Coleman is still a player defensive coordinators must account for. His breakaway speed and acceleration can blow past any defensive back at the second level. When someone as electrifying as Coleman gets into the open field, something major is bound to happen. How he exploded past Antoine Bethea on a 43-yard touchdown run was something only a handful of running backs are capable of doing. Following a beautiful jump cut, he found a gaping hole and didn’t stop running until he was completely off the field.
The coaching staff made one noticeable adjustment to bolster the ground game. They used Ben Garland as an extra blocker on the right side. Pairing him alongside Ty Sambrailo gives them more support in a problematic area. It also allows them to use Garland on pull blocks, which is one of his biggest strengths. His presence must be acknowledged as Coleman’s performance garners all the headlines. The dynamic running back made Arizona’s ravaged front seven suffer on toss sweeps and cut backs. It was Coleman’s best performance of the season, which was needed given his disappointing production. He wasn’t the only big-name player who shined in what may have been his final home game as a Falcon.
Vic Beasley makes his presence felt
There haven’t been many recent games where Beasley’s name could be used with that phrase. Despite possessing all the physical gifts coaches crave from an edge rusher, Beasley hasn’t been able to put it all together. Not being able to convert speed to power is a major limitation to go along with his subpar hand usage. These issues correspond with him being a non-factor in countless games.
When Beasley gets his timing down and uses his blistering speed effectively, he is extremely dangerous. Most offensive tackles can’t react quickly enough when his get-off is on point. Arizona’s collection of overmatched tackles witnessed it first hand by getting repeatedly beat around the edge. Beasley continuously got past them with his first step. It took some time for him to join the sack extravaganza, but the former first round pick eventually got on the stat sheet to make it two consecutive games with a sack.
What ultimately made Beasley’s best game of the season more impactful was what he did outside of rushing the passer. The 2016 sack king has a knack for tipping passes at the line of scrimmage. With Rosen trying to get the ball out quickly to David Johnson, Beasley wisely got his hands up to deflect the pass. The ball just so happened to fall into the waiting arms of Atlanta’s most valuable defensive player.
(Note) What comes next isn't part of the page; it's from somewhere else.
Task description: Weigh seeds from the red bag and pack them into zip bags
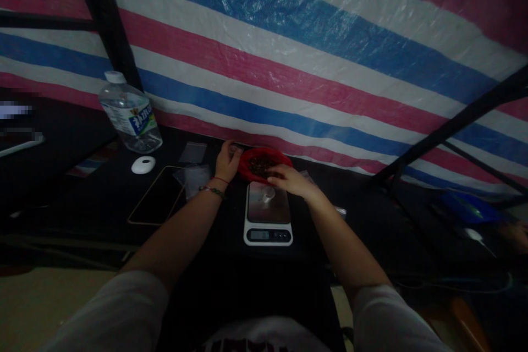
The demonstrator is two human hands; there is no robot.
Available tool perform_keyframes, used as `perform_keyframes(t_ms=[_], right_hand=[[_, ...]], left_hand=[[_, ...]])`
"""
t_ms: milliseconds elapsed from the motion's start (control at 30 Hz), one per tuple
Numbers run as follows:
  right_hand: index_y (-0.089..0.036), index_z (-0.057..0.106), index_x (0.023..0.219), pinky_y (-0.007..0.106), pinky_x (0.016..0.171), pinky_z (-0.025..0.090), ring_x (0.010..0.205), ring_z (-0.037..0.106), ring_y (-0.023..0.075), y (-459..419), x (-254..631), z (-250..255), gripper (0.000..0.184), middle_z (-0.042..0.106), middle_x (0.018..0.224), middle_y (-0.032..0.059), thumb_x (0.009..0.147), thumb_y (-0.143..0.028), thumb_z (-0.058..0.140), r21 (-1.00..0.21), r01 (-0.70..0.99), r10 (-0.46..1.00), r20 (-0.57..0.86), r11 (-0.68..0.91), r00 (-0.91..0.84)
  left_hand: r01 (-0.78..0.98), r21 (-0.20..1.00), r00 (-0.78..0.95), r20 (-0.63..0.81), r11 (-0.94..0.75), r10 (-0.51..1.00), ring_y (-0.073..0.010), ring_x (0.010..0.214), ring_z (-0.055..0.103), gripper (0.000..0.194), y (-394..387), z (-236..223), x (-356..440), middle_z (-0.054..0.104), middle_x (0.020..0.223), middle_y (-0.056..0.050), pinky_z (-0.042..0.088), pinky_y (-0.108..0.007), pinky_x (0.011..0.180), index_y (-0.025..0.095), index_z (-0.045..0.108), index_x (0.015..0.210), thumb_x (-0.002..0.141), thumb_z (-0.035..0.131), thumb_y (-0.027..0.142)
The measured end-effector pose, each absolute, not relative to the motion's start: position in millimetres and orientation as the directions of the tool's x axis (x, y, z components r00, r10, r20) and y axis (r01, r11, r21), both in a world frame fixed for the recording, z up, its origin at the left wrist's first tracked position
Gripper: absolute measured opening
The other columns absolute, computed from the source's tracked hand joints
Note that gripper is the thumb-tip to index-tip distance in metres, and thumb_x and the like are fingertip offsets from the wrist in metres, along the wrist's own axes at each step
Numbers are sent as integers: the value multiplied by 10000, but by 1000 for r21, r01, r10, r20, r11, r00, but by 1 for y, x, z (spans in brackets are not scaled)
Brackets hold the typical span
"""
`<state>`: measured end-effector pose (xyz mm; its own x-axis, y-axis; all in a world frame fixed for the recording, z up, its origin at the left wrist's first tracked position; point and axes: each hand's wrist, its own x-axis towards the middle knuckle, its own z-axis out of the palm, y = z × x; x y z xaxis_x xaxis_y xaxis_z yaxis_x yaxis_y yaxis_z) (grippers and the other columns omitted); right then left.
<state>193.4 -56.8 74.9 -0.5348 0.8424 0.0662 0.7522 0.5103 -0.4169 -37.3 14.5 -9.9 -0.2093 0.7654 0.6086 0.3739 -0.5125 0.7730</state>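
A red bag (243,172), opened wide, holds dark, loose bits (259,165). My right hand (291,180) reaches over its right edge; thumb and fingers are apart above the bits, and whether they touch any is too dim to tell. At the bag's left side, the fingers of my left hand (226,163) are curled around something small and clear that I cannot make out. In front of the bag, between my forearms, lies a white kitchen scale (268,235) with a small clear item (268,194) on its metal plate.
Clear plastic bags (197,180) and a dark phone (157,198) lie left of my left forearm. Farther left are a white mouse (143,164) and a large water bottle (131,115). A striped plastic sheet (264,77) hangs behind the black table. Black frame bars (107,22) stand nearby.
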Motion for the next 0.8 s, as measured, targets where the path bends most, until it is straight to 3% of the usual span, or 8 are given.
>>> perform_keyframes(t_ms=[67, 133, 267, 367, 467, 567, 667, 800], right_hand=[[-192, 572, 1249, 296, 913, 438, 1074, 583, 198, -76, 193, 69, 541, 615, 1222, 95, 760, -382, 704, -492, 688, 807, 52, 533, -589], [-185, 603, 1204, 292, 871, 460, 1008, 609, 199, -90, 191, 62, 550, 649, 1149, 89, 695, -324, 759, -506, 695, 819, 42, 511, -572], [-180, 633, 1142, 299, 883, 458, 991, 613, 182, -86, 187, 56, 365, 663, 1102, 80, 781, -233, 648, -494, 712, 854, 142, 499, -500], [-176, 573, 1233, 329, 970, 418, 1121, 553, 198, -58, 189, 65, 414, 611, 1205, 101, 819, -198, 577, -399, 760, 859, 255, 512, -445], [-139, 471, 1335, 344, 989, 404, 1153, 539, 236, -30, 192, 72, 552, 573, 1272, 142, 793, -131, 575, -179, 878, 894, 156, 444, -420], [-64, 602, 1166, 354, 905, 442, 1029, 609, 283, -14, 192, 71, 370, 651, 1102, 205, 804, -109, 538, 31, 925, 925, -7, 379, -379], [-74, 691, 980, 339, 885, 440, 977, 627, 283, -6, 188, 67, 239, 681, 992, 204, 785, -99, 555, 61, 902, 903, -84, 427, -422], [-130, 694, 1037, 289, 890, 428, 1022, 608, 246, 0, 177, 67, 289, 667, 1093, 147, 772, -121, 582, 11, 863, 855, -147, 505, -498]], left_hand=[[369, 785, -210, 593, -498, 778, -200, 896, 625, 448, 16, -12, -37, 642, 987, -80, 494, -356, 842, 171, 490, 1211, 856, 502, 444], [368, 802, -212, 565, -470, 797, -206, 889, 628, 464, 18, -14, -36, 645, 984, -86, 495, -363, 833, 168, 483, 1220, 854, 501, 453], [380, 830, -216, 509, -408, 833, -222, 896, 632, 485, 23, -18, -35, 648, 988, -95, 493, -381, 837, 169, 486, 1220, 840, 513, 470], [410, 839, -204, 467, -358, 860, -236, 909, 633, 502, 24, -19, -34, 650, 989, -98, 491, -396, 847, 172, 499, 1216, 824, 525, 484], [437, 839, -170, 431, -324, 886, -248, 927, 635, 507, 22, -19, -34, 651, 1031, -118, 493, -406, 853, 169, 508, 1213, 806, 540, 470], [484, 828, -125, 385, -283, 914, -254, 870, 646, 496, 21, -18, -33, 665, 990, -120, 509, -399, 807, 171, 537, 1169, 750, 606, 429], [524, 809, -92, 366, -267, 926, -250, 831, 651, 428, 21, -18, -32, 674, 951, -108, 516, -386, 773, 184, 567, 1102, 729, 623, 387], [524, 804, -54, 361, -282, 931, -247, 841, 656, 378, 20, -17, -31, 679, 941, -103, 516, -379, 775, 185, 567, 1090, 757, 591, 365]])
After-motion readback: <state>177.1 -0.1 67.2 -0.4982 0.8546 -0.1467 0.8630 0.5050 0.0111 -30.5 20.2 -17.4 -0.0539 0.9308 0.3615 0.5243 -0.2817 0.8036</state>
That play started a 40-point swing for the Falcons. Beasley added another batted pass to his collection, along with an impressive tackle for a loss on a jet sweep. This kind of all-around performance will get the coaching staff’s attention. While Beasley isn’t going to receive the mega contract extension he envisioned two years ago, the organization may still view him as a capable contributor on the defensive line.
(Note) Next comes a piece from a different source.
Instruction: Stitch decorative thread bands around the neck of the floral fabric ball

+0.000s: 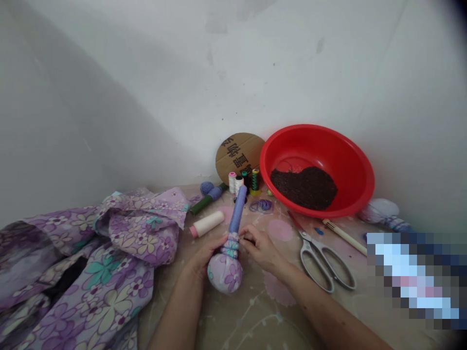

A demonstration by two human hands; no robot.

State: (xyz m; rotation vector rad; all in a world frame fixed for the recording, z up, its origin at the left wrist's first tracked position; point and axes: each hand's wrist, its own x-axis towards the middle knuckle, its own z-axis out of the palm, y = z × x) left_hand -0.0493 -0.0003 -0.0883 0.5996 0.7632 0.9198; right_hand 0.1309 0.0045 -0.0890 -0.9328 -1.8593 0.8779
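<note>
A cloth-headed mallet (231, 265) is held tilted above the table, with its round purple floral head toward me. Its handle (238, 209), wrapped in blue-violet thread, points away, and gathered cloth rings its neck. My left hand (204, 255) grips it from the left around the neck, its fingers partly hidden behind. My right hand (260, 248) is at the right side of the neck, thumb and fingers pinched together close to the gathers. What lies in that pinch is too small to make out. Just beyond lies a white thread cone (207, 224) with a pink end.
Floral cloth (120, 262) is heaped at left. Scissors (321, 262) and a pale stick (345, 236) lie at right. A red basin (359, 170) with dark grains stands behind, beside a cardboard disc (237, 153), several thread spools (255, 180) and a green stick (204, 202). A second cloth head (381, 210) lies far right.
</note>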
With two divisional games remaining, it will be interesting to see how the team fares against familiar opposition. Can they play with the same intensity that had been lacking for so long? Will players like Isaiah Oliver and Deadrin Senat receive more snaps? These are the biggest questions heading into the final stretch.
The opportunity to knock a divisional rival out of the playoffs could also be something on the players’ minds. After sending three teams to the playoffs last year, the NFC South can only have two playoff teams at most. The Falcons can make sure only New Orleans returns with another win over Carolina. That’s one way for them to finish the season on a high note.